Answer:  Let me address the concern that insurance companies are reccomending lower pressures first. Not True, simply put this is a fire service myth. There is no evidence that the decrease in pressure is safer than a higher pressure. The reaction force is reduced some but at the same time you reduce the fog pattern effectiveness and the stream reach and punch. There are some nozzle manufacturers that are pushing this low pressure thing without a lot of regard for the downside factors. If it was as simple as lowering the pressure then lets take it all the way down to an open hose line and go back to sticking it into the window. All of life is a compromise and nozzle pressure is one of those choices. We make automatics that maintain 50 PSI and some that maintain 75 PSI and some that maintain 100. As for the detent question please refer to number 50 under the NOZZLES FAQ on this website.
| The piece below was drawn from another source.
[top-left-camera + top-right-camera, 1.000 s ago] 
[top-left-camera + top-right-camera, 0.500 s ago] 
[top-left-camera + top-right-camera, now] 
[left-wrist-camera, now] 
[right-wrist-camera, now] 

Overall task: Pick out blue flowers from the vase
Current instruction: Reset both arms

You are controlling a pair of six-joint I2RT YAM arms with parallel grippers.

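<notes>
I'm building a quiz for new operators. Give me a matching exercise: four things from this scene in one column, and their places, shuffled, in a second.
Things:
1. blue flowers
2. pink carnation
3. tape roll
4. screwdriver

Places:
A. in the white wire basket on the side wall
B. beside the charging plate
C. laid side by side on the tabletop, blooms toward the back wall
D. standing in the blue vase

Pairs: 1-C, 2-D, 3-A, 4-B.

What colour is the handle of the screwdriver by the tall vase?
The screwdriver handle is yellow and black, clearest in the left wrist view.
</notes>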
11 With you Max-Force dual-pressure automatic nozzles. Should the pump operator consider their nozzle pressure to be 55psi in the low pressure setting and 100psi on the standard setting, or should they always use 100psi as the nozzle pressure?
Answer:  The Max-Force dual pressure automatic nozzle will flow from 100 to 500 GPM. The pump operator can consider the nozzle pressure to be 55 psi, when the nozzle is set to the low pressure setting, and 100 psi when in the standard setting. Please review the flow/psi graphs in the Max-Force instruction booklet for actual psi range of the nozzle. For simplicity, use 55 and 100 for low and standard pressure settings respectively.